Beijing on Orange Alert as Heavy Smog Hits Region
(Beijing) — A blanket of heavy pollution is enveloping Beijing and its surrounding areas, with especially high levels expected for three consecutive days through Friday, prompting the environmental protection authority in Beijing to elevate the air pollution alert to orange.
Air in Beijing, Tianjin and the northern province of Hebei became moderately and heavily polluted late Monday, according to a statement released by the Ministry of Environmental Protection. The pollution is spreading further south to cities in Hebei and central Henan province.
A similar alert has been raised in other places in northern China, including Tianjin.
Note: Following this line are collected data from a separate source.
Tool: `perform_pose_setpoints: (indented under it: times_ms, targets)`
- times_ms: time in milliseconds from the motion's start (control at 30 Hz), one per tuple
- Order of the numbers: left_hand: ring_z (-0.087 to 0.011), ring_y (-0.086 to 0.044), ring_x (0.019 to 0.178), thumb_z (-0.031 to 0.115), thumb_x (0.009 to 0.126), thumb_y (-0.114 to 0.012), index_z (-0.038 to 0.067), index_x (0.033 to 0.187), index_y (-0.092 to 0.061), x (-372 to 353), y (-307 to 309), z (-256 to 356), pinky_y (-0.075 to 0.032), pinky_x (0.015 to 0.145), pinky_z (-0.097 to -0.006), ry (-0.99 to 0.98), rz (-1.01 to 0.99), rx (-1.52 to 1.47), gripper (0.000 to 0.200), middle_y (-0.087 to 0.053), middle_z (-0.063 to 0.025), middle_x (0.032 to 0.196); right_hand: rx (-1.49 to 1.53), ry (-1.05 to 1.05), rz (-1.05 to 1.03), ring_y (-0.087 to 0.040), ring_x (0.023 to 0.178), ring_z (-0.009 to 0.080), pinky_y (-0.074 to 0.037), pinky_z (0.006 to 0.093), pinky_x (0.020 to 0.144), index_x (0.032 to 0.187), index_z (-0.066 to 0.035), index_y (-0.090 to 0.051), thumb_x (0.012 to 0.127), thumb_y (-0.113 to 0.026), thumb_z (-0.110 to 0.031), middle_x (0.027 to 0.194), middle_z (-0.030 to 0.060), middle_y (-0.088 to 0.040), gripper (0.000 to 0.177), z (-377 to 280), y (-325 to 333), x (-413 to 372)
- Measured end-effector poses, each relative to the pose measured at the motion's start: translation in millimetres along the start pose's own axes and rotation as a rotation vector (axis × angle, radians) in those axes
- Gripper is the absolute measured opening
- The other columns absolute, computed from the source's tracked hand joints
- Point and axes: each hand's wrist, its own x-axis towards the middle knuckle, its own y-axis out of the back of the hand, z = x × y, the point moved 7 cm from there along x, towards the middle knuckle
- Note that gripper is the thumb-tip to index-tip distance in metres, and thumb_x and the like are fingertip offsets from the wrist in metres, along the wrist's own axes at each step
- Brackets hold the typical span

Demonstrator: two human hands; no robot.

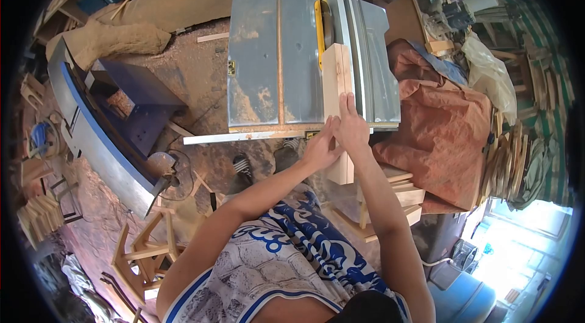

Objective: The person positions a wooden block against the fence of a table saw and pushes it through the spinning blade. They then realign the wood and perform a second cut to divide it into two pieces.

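Observation:
A long squared wooden beam (341,82) lies lengthwise on the grey table saw (256,49), its near end sticking out past the front edge. My right hand (353,131) rests on top of the beam, gripping it with fingers pointing forward. From the left side, my left hand (323,145) holds the beam with its fingertips against it, close to the right hand. Along the beam's right side runs the metal fence (359,67). Just beyond the far end are the saw blade (328,21) and a yellow strip (318,30) beside it.
To the left stands a machine with a long metal bed (91,128). A brown-orange cover (436,140) drapes something on the right. Wooden frame parts (152,247) stand at lower left, and cut boards (402,192) are stacked near my right arm. Sawdust lies on the floor.

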Motion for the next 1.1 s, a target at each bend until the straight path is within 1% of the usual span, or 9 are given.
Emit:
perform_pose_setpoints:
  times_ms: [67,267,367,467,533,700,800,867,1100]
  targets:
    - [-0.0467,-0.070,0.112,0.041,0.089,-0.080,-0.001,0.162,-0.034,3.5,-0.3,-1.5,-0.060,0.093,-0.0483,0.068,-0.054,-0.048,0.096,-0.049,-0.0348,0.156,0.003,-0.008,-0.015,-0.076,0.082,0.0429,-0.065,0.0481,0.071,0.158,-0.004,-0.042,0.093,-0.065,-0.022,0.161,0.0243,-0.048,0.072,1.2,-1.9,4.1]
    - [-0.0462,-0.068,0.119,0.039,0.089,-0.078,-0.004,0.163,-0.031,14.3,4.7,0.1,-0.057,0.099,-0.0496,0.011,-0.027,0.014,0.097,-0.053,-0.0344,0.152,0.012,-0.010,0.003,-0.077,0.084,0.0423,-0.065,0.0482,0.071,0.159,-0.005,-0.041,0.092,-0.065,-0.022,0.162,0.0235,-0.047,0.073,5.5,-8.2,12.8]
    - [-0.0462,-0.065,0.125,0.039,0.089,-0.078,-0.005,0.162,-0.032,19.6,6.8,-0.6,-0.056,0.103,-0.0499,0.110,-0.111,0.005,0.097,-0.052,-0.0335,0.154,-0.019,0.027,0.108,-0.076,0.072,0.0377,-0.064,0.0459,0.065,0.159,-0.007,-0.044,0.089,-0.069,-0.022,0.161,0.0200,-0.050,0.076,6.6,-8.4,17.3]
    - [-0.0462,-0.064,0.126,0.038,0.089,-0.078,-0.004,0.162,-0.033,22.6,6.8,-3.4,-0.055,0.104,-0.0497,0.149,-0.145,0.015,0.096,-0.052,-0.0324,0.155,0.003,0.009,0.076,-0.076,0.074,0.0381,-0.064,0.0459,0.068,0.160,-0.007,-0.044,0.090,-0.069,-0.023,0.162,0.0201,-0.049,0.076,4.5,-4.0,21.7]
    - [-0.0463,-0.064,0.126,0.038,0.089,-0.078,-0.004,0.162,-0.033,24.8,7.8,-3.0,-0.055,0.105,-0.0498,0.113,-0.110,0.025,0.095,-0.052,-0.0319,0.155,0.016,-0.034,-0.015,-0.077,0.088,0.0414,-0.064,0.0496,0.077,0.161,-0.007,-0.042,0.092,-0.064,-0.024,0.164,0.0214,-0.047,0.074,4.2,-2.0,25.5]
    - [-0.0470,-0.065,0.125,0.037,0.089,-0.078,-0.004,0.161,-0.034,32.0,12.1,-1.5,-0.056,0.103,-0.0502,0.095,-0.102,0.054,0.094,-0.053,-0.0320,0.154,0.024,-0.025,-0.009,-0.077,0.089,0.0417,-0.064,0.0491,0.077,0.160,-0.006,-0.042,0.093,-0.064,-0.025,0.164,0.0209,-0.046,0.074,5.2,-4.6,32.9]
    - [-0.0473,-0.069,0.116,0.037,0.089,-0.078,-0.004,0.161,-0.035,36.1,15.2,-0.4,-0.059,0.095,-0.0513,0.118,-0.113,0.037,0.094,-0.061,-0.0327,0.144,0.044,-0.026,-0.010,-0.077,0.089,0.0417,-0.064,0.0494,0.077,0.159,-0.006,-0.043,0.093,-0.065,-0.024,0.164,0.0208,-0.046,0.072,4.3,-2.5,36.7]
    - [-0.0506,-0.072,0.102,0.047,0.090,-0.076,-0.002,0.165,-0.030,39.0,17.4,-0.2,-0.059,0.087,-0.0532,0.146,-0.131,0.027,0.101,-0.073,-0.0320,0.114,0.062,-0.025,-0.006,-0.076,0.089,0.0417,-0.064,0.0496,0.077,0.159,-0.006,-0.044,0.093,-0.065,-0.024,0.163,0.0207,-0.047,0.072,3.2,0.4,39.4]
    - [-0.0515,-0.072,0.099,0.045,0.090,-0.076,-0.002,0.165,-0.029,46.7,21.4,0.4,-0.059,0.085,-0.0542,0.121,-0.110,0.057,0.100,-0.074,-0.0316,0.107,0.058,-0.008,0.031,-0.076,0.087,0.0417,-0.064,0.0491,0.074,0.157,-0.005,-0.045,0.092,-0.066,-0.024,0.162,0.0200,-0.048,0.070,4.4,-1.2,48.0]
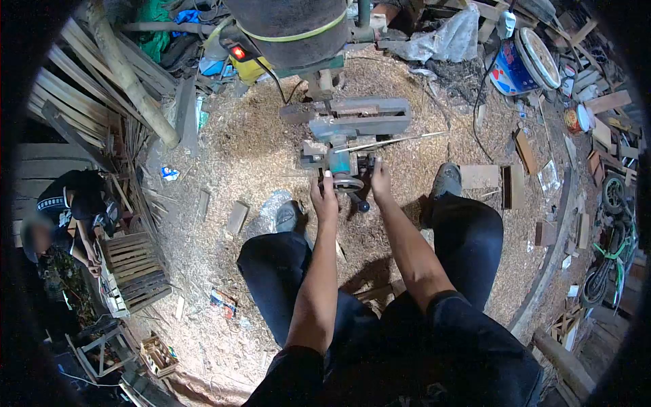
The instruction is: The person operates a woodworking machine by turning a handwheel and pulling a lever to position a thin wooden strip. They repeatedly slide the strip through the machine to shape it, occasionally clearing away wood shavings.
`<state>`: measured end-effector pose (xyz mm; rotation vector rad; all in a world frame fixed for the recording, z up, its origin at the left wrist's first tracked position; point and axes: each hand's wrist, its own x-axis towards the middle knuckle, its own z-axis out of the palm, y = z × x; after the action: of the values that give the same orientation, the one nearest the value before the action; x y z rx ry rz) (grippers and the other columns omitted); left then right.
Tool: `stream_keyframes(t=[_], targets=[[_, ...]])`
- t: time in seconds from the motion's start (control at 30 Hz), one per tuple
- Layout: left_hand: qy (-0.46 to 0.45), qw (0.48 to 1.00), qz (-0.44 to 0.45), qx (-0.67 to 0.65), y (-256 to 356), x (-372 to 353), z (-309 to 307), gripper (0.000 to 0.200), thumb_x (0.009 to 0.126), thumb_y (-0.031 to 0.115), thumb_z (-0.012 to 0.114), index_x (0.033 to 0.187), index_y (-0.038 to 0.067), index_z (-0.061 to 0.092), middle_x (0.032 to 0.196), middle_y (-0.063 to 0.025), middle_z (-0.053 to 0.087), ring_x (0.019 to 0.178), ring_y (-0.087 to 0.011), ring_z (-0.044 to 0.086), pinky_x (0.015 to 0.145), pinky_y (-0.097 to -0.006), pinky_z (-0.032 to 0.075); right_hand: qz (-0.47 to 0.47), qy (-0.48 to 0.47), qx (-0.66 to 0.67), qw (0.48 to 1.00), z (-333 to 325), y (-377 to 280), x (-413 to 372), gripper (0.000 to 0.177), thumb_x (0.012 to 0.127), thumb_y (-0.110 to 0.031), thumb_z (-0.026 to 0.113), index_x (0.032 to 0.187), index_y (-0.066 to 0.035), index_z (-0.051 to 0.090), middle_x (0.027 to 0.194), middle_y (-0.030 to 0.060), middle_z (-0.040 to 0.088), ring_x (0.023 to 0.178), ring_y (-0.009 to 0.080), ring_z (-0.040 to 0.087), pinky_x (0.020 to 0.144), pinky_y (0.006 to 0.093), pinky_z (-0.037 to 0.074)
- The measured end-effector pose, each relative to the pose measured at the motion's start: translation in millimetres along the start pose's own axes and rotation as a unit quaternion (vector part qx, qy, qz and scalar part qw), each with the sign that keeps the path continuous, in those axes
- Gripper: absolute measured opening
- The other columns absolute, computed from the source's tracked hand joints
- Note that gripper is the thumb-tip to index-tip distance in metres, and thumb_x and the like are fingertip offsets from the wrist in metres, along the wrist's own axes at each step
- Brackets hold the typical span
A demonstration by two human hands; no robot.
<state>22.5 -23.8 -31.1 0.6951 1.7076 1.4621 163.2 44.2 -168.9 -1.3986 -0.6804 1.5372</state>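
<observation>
My left hand point(325, 196) is closed at the left rim of a round metal handwheel point(347, 184), thumb pointing up. My right hand point(381, 182) is closed around a dark lever handle point(371, 161) at the wheel's right; its fingers are mostly hidden. Both belong to a machine with a teal body point(340, 161) and a grey metal sliding table point(363, 124). On that table lies a piece of wood point(363, 110), below a drill-like bit. A black ball knob point(364, 206) sticks out under the wheel. A thin wood strip point(393, 141) lies across the machine.
A dark motor housing point(291, 30) with a lit red switch point(238, 52) stands ahead. Sawdust covers the floor, with scattered wood blocks point(237, 217). Another person point(74, 203) works at left beside a slatted crate point(135, 268). A blue bucket point(512, 68) and a motorbike point(607, 258) are at right.
</observation>
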Motion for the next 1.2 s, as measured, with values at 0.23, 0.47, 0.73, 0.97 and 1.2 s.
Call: stream_keyframes(t=[0.23,0.47,0.73,0.97,1.2], targets=[[-0.013,0.999,-0.007,0.032,-7,4,-2,0.045,0.096,0.044,0.054,0.094,-0.001,0.059,0.089,-0.009,0.058,0.086,-0.02,0.052,0.081,-0.035,0.041,-0.011,0.124,-0.107,0.986,-15,59,37,0.064,0.101,-0.055,0.036,0.105,0.005,0.058,0.09,0.0164,0.068,0.074,0.0214,0.065,0.067,0.0339,0.052],[-0.034,0.997,-0.003,0.065,-1,6,-11,0.043,0.097,0.041,0.056,0.088,-0.001,0.058,0.079,-0.0089,0.06,0.074,-0.019,0.054,0.071,-0.0348,0.044,0.022,0.158,-0.317,0.935,9,5,14,0.083,0.095,-0.068,0.032,0.089,0.006,0.069,0.079,0.0243,0.069,0.075,0.0339,0.068,0.072,0.0406,0.052],[-0.068,0.992,0.002,0.103,-14,11,-16,0.046,0.101,0.041,0.048,0.107,-0.002,0.064,0.097,-0.0124,0.066,0.088,-0.0211,0.058,0.081,-0.0337,0.045,0.031,0.203,-0.39,0.897,-9,-29,8,0.068,0.096,-0.051,0.041,0.088,0.011,0.067,0.092,0.0342,0.066,0.094,0.0493,0.063,0.083,0.0525,0.049],[-0.113,0.987,0.041,0.108,28,22,-29,0.036,0.099,0.033,0.052,0.107,0.0,0.065,0.1,-0.0119,0.069,0.095,-0.0211,0.061,0.089,-0.033,0.045,-0.092,0.168,-0.396,0.898,-35,-86,7,0.051,0.089,-0.043,0.059,0.092,0.008,0.066,0.09,0.0319,0.066,0.092,0.0464,0.065,0.082,0.0516,0.049],[-0.164,0.942,0.179,0.231,6,8,-28,0.026,0.097,0.022,0.057,0.112,0.003,0.063,0.111,-0.0189,0.065,0.104,-0.0323,0.062,0.093,-0.0373,0.046,-0.056,-0.02,-0.538,0.841,-6,-102,-80,0.067,0.092,-0.056,0.047,0.097,0.007,0.066,0.094,0.0348,0.064,0.096,0.0486,0.063,0.085,0.0534,0.049]])
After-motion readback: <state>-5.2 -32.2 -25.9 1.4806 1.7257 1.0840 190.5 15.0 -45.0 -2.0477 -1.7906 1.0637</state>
China’s orange designation means that the Air Quality Index is forecast to be over 200 for three straight days, of which at least one day will be above 300. The AQI measures six pollutants — including PM2.5 — which can result in respiratory and other health problems.
China rates an AQI in the 201-300 range as heavily polluted, and above 300 as severely polluted. The U.S. deems AQI in the 201-300 range “very unhealthy” and above 301 “hazardous,” at which time even healthy people should avoid outdoor activities.
April is generally a month of comparatively low pollution in China because the government shuts off the heating, much of which is coal-powered, in mid-March. But manufacturing activities and a dearth of wind to blow away pollutants are combining to create an unusually toxic start to April.
Schools in the Chinese capital have been ordered to suspend outdoor activities. Meanwhile, trucks that transport building materials and construction waste won’t be allowed on roads in the city as of Wednesday. Vehicles that don’t meet high emissions-control standards also can’t travel on the capital city’s roads.
One source of the pollution is 55 cement plants in Beijing, Tianjin and Hebei, known as the Jing-Jin-Ji area, an expert group of the ministry said. The plants resumed operations on March 15 after the government closed them during the winter.
In addition, Jing-Jin-Ji saw its number of vehicles rise by 11.3% to more than 20.8 million in 2016, official statistics show. The number of diesel-powered heavy-duty cars — blamed for disproportionately high levels of pollutants — grew by 10% to 832,000 in the area last year.
The Jing-Jin-Ji area has experienced heavy pollution before, including a nine-day spell of foul air at the end of 2016 and earlier this year.
Air pollution is linked to 1.6 million deaths in China each year, according to a 2015 study by California-based Berkeley Earth.
April is usually a good month for air quality: The number of days in April when the air was poor in 2015 and last year was down to one day, according to official statistics.
But there have been exceptions. Two days of heavy air pollution were recorded in April 2013 and four days in the same month of 2014, the ministry said.
Under a four-tiered system, a blue alert is issued when the air is forecast to be heavily polluted or AQI readings exceed 200 for a 24-hour period. When the period is expected to last for 48 hours, a yellow alert is merited.
A red alert is triggered when the air quality is rated as very poor for four consecutive days, of which two days had levels above 300. A red alert is also merited when air-quality readings exceed 500, the city government said in November.
Beijing’s city environmental authority issued the previous orange alert in November and there have also been two red alerts for air pollution since then. Thirty nine heavily polluted days were recorded in the capital in 2016.